I have the logic to pluralize and to store the data it's just a question of what is the logic that will generate all those combinations. If it matters, I am working in C#. Any help would be greatly appreciated!

Zoidfarb
  • 61
  • 8
  • 2
    are results of `` (empty), `1` (1 digit) and `11` (etc.) possible? do you consider result of `11` to be equal to `00011` or different? how about `01010` and `10001` - different or not? – quetzalcoatl Feb 03 '16 at 16:45
  • You can enumerate all integers from 0 to 2^5-1 (i.e. from 0 to 31 ) and represent each integer as binary number – Igor Bendrup Feb 03 '16 at 16:48
  • I tried to keep it fairly straight forward but perhaps more details will help. What I'm trying to do is pluralize/singularize every word in a potential search string of up to 5 words. So I need to search every combination of plural and singular words (hence 0 and 1 substituting for plural or singular). So there will never be a case where A is null and B is not. If someone submits "red bag" i need to search "red bag" "reds bag" "red bags" "reds bags" if that makes sense – Zoidfarb Feb 03 '16 at 16:49
  • And the reason I need to hit potentially ALL the combinations is because this particular search is a very strict 1:1 exact match search. – Zoidfarb Feb 03 '16 at 16:50
  • In that case it's probably worth reformulating the question with your exact requirements. – phant0m Feb 03 '16 at 16:51
  • Sure thing, I just wanted to avoid writing a book :) – Zoidfarb Feb 03 '16 at 16:52
  • Therefore you always need N items. If someone enters 3 words, you need to randomize for 3, not 2, not 1. You should focus on that. Now, go with what IgorBendrup suggested, but keep in mind that it's not 2^5-1 but 2^N-1 where N is the number of words, and that you need to represent that looping number as the last N bits.

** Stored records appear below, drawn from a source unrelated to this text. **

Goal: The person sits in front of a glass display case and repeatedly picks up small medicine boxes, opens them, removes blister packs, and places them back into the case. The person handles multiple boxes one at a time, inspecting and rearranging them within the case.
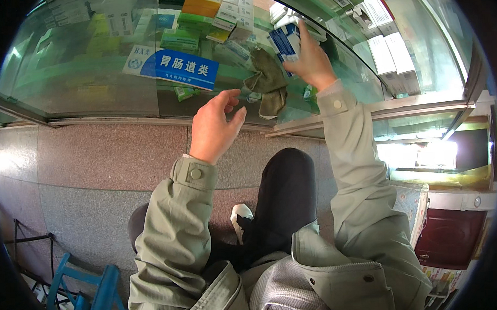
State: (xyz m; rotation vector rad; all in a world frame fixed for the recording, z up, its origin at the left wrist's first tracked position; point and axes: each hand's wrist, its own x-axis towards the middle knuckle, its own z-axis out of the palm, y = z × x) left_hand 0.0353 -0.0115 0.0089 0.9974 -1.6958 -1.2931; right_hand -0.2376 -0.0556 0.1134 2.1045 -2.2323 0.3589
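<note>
My right hand [313, 64] grips a small blue-and-white carton [285, 42] at the back right part of the glass display case [104, 97]. Over the front of the case, my left hand [216, 125] hovers with bent fingers and thumb apart, holding nothing. A crumpled olive-brown cloth [272, 85] lies between my two hands. To the left of the cloth is a blue-and-white sign [186, 68] bearing writing. Behind the sign stand green cartons [181, 39], an orange carton [202, 2] and stacked white cartons [240, 10].
White cartons [389, 53] stand in the case section on the right. A metal frame edge [421, 106] runs along the case front. Behind me at lower left are a blue plastic stool [94, 292] and a black metal frame [31, 238]. A dark red cabinet door [449, 237] is at lower right.
</note>
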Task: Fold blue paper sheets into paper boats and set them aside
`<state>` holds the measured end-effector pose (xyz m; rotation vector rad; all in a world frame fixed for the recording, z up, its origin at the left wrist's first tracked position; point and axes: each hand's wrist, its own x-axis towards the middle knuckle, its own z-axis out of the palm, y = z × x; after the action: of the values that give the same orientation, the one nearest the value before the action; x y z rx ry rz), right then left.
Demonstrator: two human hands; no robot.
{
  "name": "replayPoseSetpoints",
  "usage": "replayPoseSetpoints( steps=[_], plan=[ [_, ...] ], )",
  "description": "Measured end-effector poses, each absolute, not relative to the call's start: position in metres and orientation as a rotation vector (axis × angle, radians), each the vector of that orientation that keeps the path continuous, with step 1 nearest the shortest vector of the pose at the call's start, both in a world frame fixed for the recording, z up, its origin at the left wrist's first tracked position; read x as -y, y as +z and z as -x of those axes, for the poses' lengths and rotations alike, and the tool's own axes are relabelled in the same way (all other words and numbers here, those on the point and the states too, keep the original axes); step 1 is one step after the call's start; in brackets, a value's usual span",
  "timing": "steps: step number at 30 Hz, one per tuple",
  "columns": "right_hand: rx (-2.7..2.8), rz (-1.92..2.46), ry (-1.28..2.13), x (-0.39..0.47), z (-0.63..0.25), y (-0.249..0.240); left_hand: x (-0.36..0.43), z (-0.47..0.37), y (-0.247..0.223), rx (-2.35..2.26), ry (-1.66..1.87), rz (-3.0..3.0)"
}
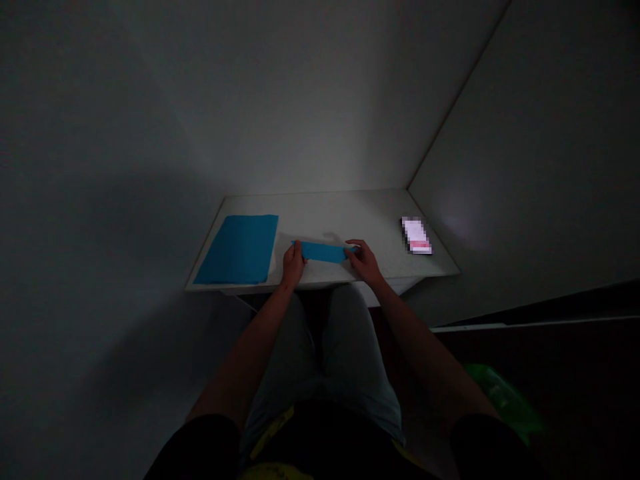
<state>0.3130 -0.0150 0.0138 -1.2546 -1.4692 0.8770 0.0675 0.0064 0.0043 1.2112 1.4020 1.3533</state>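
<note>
Between my hands is a narrow strip of blue paper (324, 252), stretched out sideways above the front part of the white table. My left hand (294, 264) is closed on the strip's left end, thumb on top. At the right end my right hand (363, 259) pinches it between thumb and fingers, with one finger stretched out above. Left of my hands lie blue paper sheets (237, 250), flat on the table; how many are stacked I cannot tell.
The white table (320, 207) meets a wall behind and one at the right. A phone (416, 235) with a lit, blurred screen lies on its right side. Below right, a green plastic bag (505, 397) rests in the dark.
</note>
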Motion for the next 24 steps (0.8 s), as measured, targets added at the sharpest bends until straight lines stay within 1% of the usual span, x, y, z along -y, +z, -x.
replayPoseSetpoints(
  steps=[4,17,20,24],
  plan=[
    [1.626,1.242,0.849,0.034,-0.327,0.021,-0.006,-0.066,0.005,-1.421,1.340,-1.202],
    [1.900,1.066,1.076,0.045,-0.334,0.049,-0.004,-0.060,0.009,-1.357,1.339,-1.209],
    [1.913,1.110,0.960,0.039,-0.345,0.052,-0.006,-0.062,0.010,-1.248,1.356,-1.221],
    [1.963,1.370,0.623,0.018,-0.380,0.060,-0.006,-0.066,0.011,-1.184,1.349,-1.237]
  ],
)
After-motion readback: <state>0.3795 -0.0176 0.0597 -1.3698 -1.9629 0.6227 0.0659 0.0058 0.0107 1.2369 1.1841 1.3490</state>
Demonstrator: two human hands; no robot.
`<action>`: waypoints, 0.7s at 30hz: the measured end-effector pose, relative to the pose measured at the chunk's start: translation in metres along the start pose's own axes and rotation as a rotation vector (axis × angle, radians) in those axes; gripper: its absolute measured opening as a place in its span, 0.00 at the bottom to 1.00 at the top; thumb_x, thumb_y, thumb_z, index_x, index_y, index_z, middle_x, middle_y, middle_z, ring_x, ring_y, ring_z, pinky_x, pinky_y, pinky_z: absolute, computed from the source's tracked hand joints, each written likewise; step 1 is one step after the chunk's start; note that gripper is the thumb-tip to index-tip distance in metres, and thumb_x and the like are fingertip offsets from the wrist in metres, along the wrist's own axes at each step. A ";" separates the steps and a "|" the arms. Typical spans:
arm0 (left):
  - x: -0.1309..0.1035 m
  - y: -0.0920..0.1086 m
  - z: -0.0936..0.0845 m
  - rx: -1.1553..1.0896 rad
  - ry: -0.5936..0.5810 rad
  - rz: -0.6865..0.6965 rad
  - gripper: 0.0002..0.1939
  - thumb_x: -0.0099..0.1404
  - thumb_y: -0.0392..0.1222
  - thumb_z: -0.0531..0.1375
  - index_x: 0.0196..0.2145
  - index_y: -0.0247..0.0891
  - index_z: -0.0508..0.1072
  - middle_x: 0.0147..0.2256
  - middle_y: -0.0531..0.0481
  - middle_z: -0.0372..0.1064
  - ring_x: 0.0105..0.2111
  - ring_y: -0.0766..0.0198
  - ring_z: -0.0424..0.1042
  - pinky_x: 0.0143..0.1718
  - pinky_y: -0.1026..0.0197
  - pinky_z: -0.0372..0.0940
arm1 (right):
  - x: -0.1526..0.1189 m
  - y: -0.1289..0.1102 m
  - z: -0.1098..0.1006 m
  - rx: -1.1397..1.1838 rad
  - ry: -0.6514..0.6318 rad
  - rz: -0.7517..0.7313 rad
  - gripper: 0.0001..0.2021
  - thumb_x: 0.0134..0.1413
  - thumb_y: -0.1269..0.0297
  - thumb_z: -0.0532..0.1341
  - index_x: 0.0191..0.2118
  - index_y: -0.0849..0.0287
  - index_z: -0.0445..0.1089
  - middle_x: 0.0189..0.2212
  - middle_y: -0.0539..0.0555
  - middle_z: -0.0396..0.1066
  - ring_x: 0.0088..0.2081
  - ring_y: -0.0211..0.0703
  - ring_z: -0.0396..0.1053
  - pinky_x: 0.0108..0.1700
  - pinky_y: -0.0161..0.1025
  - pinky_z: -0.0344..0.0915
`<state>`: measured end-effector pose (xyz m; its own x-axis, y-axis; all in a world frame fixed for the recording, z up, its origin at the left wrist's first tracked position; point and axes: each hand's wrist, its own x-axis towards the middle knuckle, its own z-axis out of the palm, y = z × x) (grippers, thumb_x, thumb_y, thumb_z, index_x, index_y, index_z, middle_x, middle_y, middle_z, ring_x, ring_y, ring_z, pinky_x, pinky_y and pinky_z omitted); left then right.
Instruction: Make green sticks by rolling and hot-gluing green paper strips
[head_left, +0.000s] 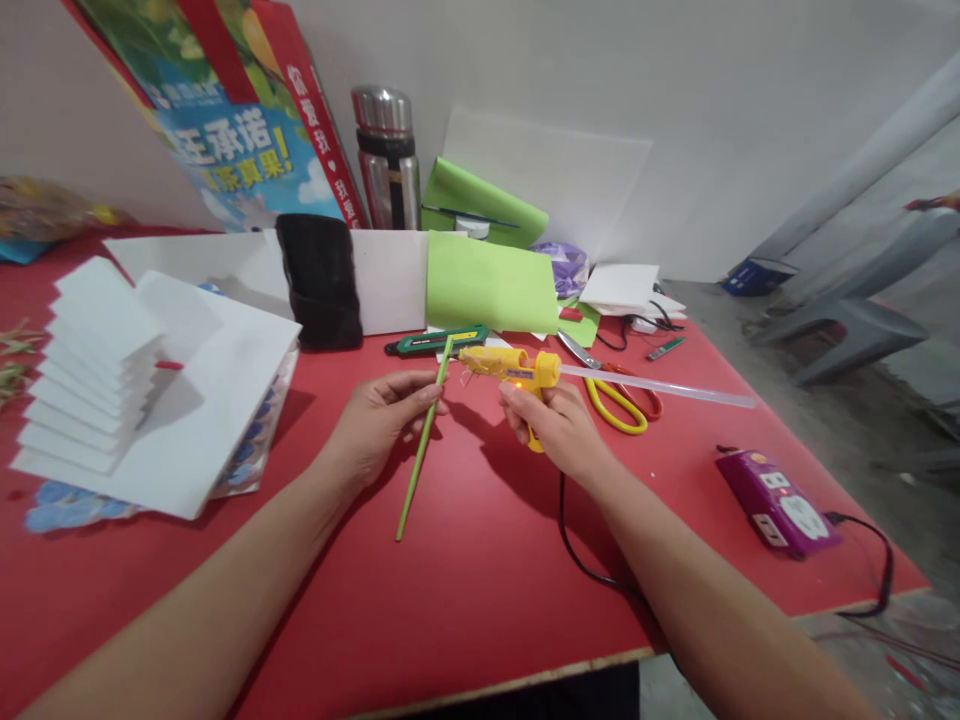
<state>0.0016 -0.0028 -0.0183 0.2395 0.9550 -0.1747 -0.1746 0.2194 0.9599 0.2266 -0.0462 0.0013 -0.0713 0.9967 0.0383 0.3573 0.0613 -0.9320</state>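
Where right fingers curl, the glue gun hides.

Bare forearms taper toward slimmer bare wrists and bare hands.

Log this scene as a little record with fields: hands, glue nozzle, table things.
Left hand: pinches thin green stick
Right hand: grips yellow glue gun, clear glue stick out its back
Nozzle: beside green stick's upper end; contact unclear
Table: red
Beyond left hand: green cutter
Right of glue gun: scissors
Far right: purple socket box
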 end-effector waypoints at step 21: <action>0.002 0.000 0.000 0.020 0.018 0.010 0.17 0.54 0.49 0.75 0.40 0.39 0.84 0.27 0.48 0.78 0.18 0.72 0.65 0.17 0.68 0.55 | 0.000 -0.002 -0.001 -0.008 -0.023 0.009 0.29 0.67 0.43 0.57 0.19 0.56 0.63 0.17 0.49 0.64 0.25 0.39 0.65 0.33 0.38 0.61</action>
<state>0.0024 -0.0007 -0.0182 0.2205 0.9607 -0.1684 -0.1578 0.2056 0.9658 0.2263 -0.0463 0.0038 -0.0890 0.9958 0.0211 0.3657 0.0524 -0.9292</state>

So if you have 32bit int variable that holds `7`(binary 00000000000000000000000000000111) and you have 4 words, then you look at final 0111 only. – quetzalcoatl Feb 03 '16 at 16:53
  • If you don't like bits, and if you are sure that it's always 1,2,3,4 or 5 words, you can IF/SWITCH on that wordcount and in case 1 - do a loop over 0,1; in case 2 - do a loop over 0,1 with inner loop over 0,1; in case of 3 - do a loop over 0,1 with inner loop over 0,1 with inner loop over 0,1 (and so on for 4 and 5), and the looping variables will mark you 0/1 states for word 1st,2nd,3rd, and so on. Simple. "Ugly". No bits. – quetzalcoatl Feb 03 '16 at 16:55
  • Possible duplicate of [Algorithm to generate all possible arrays of ones and zeros of a given length](http://stackoverflow.com/questions/4633584/algorithm-to-generate-all-possible-arrays-of-ones-and-zeros-of-a-given-length) (although different language, very similar) – quetzalcoatl Feb 03 '16 at 16:57

4 Answers4

2

So there are only two possible values, 0 and 1. Wait a minute... Zeroes and ones... Why does that sound familiar...? Ah, binary to the rescue!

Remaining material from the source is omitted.